_Exercise objective_
For each line below that contains the word "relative", make a copy.

[Entries shown — start]

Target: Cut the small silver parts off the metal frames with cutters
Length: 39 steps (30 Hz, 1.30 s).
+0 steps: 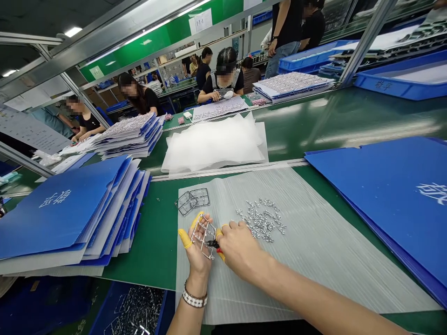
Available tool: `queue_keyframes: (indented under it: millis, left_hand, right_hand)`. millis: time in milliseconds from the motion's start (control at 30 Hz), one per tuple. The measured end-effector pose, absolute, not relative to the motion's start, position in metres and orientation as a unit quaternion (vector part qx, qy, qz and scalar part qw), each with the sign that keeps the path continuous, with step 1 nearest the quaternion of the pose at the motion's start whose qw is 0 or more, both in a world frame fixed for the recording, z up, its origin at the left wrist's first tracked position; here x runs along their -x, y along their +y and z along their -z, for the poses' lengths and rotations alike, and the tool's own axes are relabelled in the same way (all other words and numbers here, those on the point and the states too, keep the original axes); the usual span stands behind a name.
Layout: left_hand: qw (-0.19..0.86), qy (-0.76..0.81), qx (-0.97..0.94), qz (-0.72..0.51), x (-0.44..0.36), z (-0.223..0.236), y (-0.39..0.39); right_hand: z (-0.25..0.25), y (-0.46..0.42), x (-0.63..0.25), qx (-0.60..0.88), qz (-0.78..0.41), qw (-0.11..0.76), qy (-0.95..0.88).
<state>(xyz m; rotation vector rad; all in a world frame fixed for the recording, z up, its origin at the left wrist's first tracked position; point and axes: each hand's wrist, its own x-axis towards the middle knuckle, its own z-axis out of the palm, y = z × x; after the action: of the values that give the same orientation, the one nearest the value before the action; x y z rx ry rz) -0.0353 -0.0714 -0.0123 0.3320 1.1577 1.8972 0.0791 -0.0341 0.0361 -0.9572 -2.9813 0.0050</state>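
The left hand (197,251) grips a metal parts frame (203,236) between fingers in yellow finger cots (185,239), above a grey corrugated sheet (307,279). The frame's long axis runs away from the person, far end leaning left. The right hand (239,246) closes on red-handled side cutters (212,244), tips at the frame's right edge.

You're working under bright, even light from the ceiling lights (72,31), and it lays long white glare across the green surface (335,125) ahead of you. The small metal parts (261,221) glint sharply, while shadows around your right hand (240,246) stay soft and faint. The wide lens bends the aluminium rails (367,42) and stretches everything toward the edges of your view. Up close the picture looks fairly crisp, but fine detail turns softer toward the far end of the room.
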Motion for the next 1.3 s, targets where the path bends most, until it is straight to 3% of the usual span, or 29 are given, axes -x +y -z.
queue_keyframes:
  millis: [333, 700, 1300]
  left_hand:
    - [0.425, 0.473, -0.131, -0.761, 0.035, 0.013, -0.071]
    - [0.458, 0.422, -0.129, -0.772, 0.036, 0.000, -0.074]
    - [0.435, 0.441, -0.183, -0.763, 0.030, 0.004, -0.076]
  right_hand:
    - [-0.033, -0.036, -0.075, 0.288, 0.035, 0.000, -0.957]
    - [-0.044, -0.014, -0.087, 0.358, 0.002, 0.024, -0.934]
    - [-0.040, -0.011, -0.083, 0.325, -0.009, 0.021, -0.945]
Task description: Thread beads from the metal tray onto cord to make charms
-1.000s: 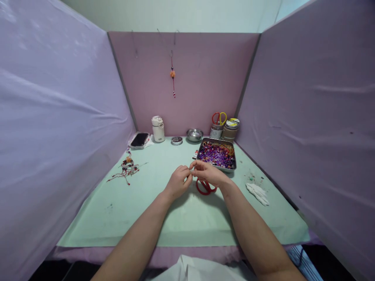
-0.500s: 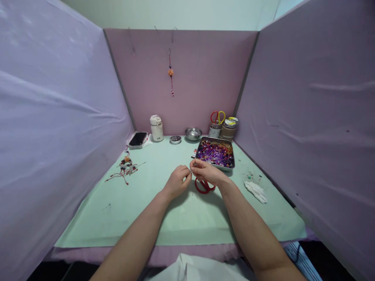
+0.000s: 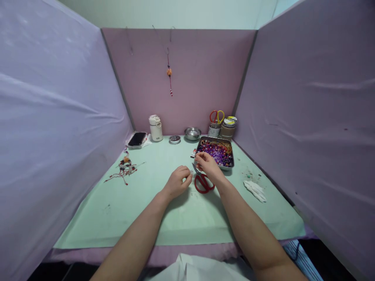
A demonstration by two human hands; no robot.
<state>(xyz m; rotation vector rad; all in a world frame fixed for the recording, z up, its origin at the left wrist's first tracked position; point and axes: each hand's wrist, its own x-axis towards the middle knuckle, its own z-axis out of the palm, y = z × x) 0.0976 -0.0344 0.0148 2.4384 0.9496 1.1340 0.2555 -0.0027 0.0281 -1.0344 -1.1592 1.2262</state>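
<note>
My left hand [image 3: 178, 181] is closed in a pinch over the middle of the table, with something tiny and pale at its fingertips that I cannot make out. To its right and higher, my right hand [image 3: 206, 164] has thumb and forefinger pressed together beside the metal tray of beads [image 3: 227, 168]. Whatever the right fingers hold, if anything, is too small to name. Red-handled scissors [image 3: 202, 183] lie on the table just below the right hand, their blades pointing up and left.
At left lie beaded cords [image 3: 126, 167] and a phone [image 3: 137, 139]. Along the back stand a white bottle [image 3: 156, 128], a small round tin [image 3: 175, 139], a steel bowl [image 3: 192, 134] and jars [image 3: 228, 128]. White gloves [image 3: 254, 191] rest at right. A beaded pendant [image 3: 169, 72] hangs on the back panel.
My right hand has drawn away from the left, moving up and right toward the tray, which uncovers the scissors' blades. My left hand has stayed nearly in place.
</note>
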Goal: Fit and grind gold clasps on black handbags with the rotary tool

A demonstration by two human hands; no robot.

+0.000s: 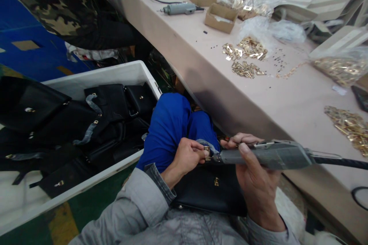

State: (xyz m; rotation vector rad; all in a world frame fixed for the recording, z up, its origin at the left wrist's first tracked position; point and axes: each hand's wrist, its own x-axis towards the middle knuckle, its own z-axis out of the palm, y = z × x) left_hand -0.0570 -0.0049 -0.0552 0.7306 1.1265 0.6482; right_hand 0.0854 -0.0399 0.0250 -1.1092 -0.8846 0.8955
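Note:
My right hand (255, 180) is wrapped round a grey electric screwdriver (273, 155), which lies level with its tip pointing left. A small gold metal clasp plate (207, 148) is pinched between the thumb and fingers of my left hand (188, 157). The screwdriver's bit meets or nearly meets this plate; I cannot tell which. Across my lap rests a black leather bag (209, 193), with a gold lock fitting (216, 181) on its surface. A strip of clear plastic film shows just behind the clasp plate.
A white bin (115, 68) of black bags stands at left. Loose gold fittings (247, 69), small cardboard boxes (220, 18) and a second electric screwdriver (182, 8) lie on the table (178, 42). Another person in a camouflage sleeve (57, 4) sits at upper left.

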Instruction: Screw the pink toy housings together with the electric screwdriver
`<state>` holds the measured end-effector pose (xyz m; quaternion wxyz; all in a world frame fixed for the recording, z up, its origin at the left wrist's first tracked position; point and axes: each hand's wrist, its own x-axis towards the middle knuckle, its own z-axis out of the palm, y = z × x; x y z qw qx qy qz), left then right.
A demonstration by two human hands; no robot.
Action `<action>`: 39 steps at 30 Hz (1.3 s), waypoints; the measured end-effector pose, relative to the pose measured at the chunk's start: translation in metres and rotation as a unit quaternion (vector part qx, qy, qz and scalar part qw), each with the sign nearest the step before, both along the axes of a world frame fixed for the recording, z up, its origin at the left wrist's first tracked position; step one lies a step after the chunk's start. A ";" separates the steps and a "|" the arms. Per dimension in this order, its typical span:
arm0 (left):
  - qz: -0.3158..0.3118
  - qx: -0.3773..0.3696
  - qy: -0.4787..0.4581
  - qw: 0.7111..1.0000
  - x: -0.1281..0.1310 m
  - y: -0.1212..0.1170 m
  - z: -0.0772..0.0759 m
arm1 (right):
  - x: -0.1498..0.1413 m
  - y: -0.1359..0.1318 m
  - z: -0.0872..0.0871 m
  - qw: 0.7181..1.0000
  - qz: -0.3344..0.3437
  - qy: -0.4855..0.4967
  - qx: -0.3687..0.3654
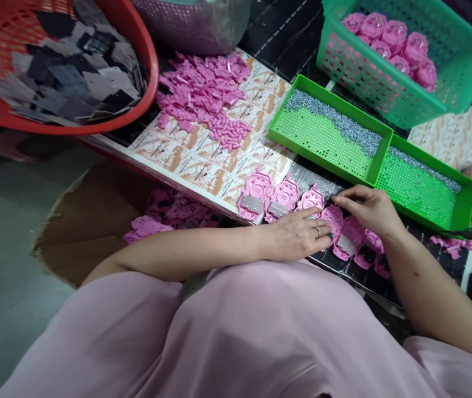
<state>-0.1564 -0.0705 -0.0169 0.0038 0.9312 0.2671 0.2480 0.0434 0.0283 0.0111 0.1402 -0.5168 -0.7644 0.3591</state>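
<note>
A row of pink plastic shells (281,199), several with a grey metal plate in them, lies along the near edge of the worktable. My left hand (296,235) rests flat on one shell in the middle of the row, fingers stretched out, a ring on one finger. My right hand (368,207) is just to its right, fingertips pinched together over a shell next to the green tray; whatever they hold is too small to make out.
Two green trays (368,177) hold small grey screws. A green basket (463,72) holds pink assembled parts. Loose pink pieces (206,94) lie heaped on the patterned table cover. A red basket (145,83) holds grey and black plates. A cardboard box (95,221) below holds pink shells.
</note>
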 end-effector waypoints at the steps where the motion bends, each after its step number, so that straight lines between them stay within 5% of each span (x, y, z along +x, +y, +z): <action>1: -0.001 -0.008 0.008 1.000 0.001 0.000 0.000 | 0.001 -0.001 -0.004 1.000 0.000 -0.001 0.003; 10: 0.015 -0.001 0.015 1.000 0.002 -0.003 0.004 | -0.006 -0.006 -0.008 0.995 0.039 -0.066 0.064; 15: 0.007 -0.011 0.023 1.000 0.001 -0.004 0.002 | -0.010 -0.010 -0.008 0.987 0.006 -0.141 0.073; 20: 0.033 -0.074 -0.044 0.996 -0.001 0.001 0.008 | -0.005 -0.014 0.003 0.996 -0.021 -0.038 0.079; 23: 0.083 -0.164 -0.171 0.968 0.000 0.006 0.016 | 0.004 -0.027 0.019 0.994 -0.043 0.030 0.097; 26: 0.085 -0.297 -0.275 0.910 0.005 0.010 0.021 | 0.011 -0.047 0.033 0.992 0.036 0.060 0.100; 29: 0.068 -0.412 -0.310 0.854 0.011 0.013 0.023 | 0.012 -0.067 0.038 0.974 0.143 0.030 0.171; 33: 0.018 -0.474 -0.289 0.831 0.016 0.013 0.022 | 0.018 -0.077 0.035 0.935 0.206 -0.082 0.278; 35: 0.004 -0.455 -0.268 0.849 0.017 0.010 0.020 | 0.027 -0.074 0.031 0.929 0.212 -0.108 0.284; 39: 0.051 -0.240 -0.149 0.958 0.018 0.002 0.015 | 0.047 -0.055 0.018 0.954 0.105 -0.092 0.266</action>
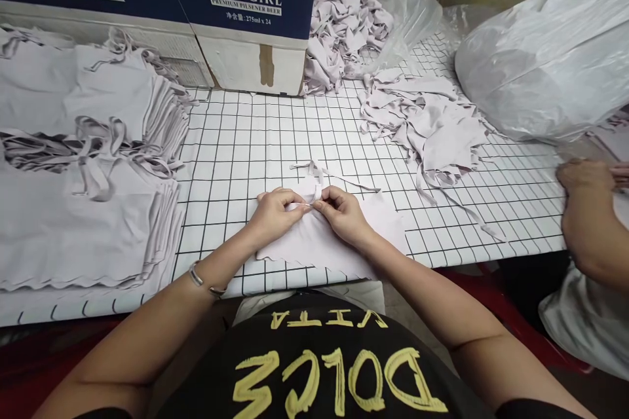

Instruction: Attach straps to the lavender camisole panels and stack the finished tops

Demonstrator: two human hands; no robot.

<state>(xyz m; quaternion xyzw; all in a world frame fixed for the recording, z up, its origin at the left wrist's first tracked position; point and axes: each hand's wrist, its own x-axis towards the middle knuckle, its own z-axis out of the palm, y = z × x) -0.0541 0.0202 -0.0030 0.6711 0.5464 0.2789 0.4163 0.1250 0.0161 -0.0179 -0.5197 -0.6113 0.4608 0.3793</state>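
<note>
A pale pink fabric piece [295, 242] lies on the grid-patterned tablecloth in front of me, with thin straps [344, 181] trailing from its top edge. My left hand [278, 213] pinches the upper edge of this piece between thumb and fingertips. Close beside it, my right hand [341, 211] is closed on the same edge, its fingertips almost meeting the left ones. A small strap loop stands up between the two hands. The exact spot under the fingertips is partly hidden.
Stacked pale pieces with straps [78, 222] fill the left side. Behind stands a beer carton [255, 59]. Loose fabric pieces [432, 124] and a heap of scraps [344, 19] lie at the back right, near a large plastic bag [545, 59]. Another person's hand [587, 177] is at far right.
</note>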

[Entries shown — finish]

_Problem solution_
Available tool: `queue_keyframes: (indented under it: millis, left_hand, right_hand)`. millis: time in milliseconds from the motion's start (control at 30 Hz), one per tuple. The measured end-effector pose, absolute, not relative to the motion's start, position in metres and orientation as a unit quaternion (vector part qx, qy, qz and scalar part qw), each with the sign that keeps the path continuous, with step 1 nearest the quaternion of the pose at the motion's start whose qw is 0 or more, both in a world frame fixed for the recording, z up, its origin at the left wrist's first tracked position; here x runs along their -x, y along their +y and z along their -z, for the poses' lengths and rotations alike, and the tool's own axes are relabelled in the same way (all other words and numbers here, those on the point and the states too, keep the original axes); the usual span stands behind a name.
Action `<action>`: 39 steps at 30 Hz (1.3 s), waypoints; the measured end-effector pose, relative to the pose measured at the chunk's start: translation in metres and rotation as a unit quaternion (vector part qx, qy, qz and scalar part qw), each with the sign nearest the step before, both along the axes of a world frame fixed for the recording, z up, its origin at the left wrist's first tracked position; step one lies a step after the chunk's start. A ";" separates the steps and a "|" the arms. Per dimension in this order, its typical span:

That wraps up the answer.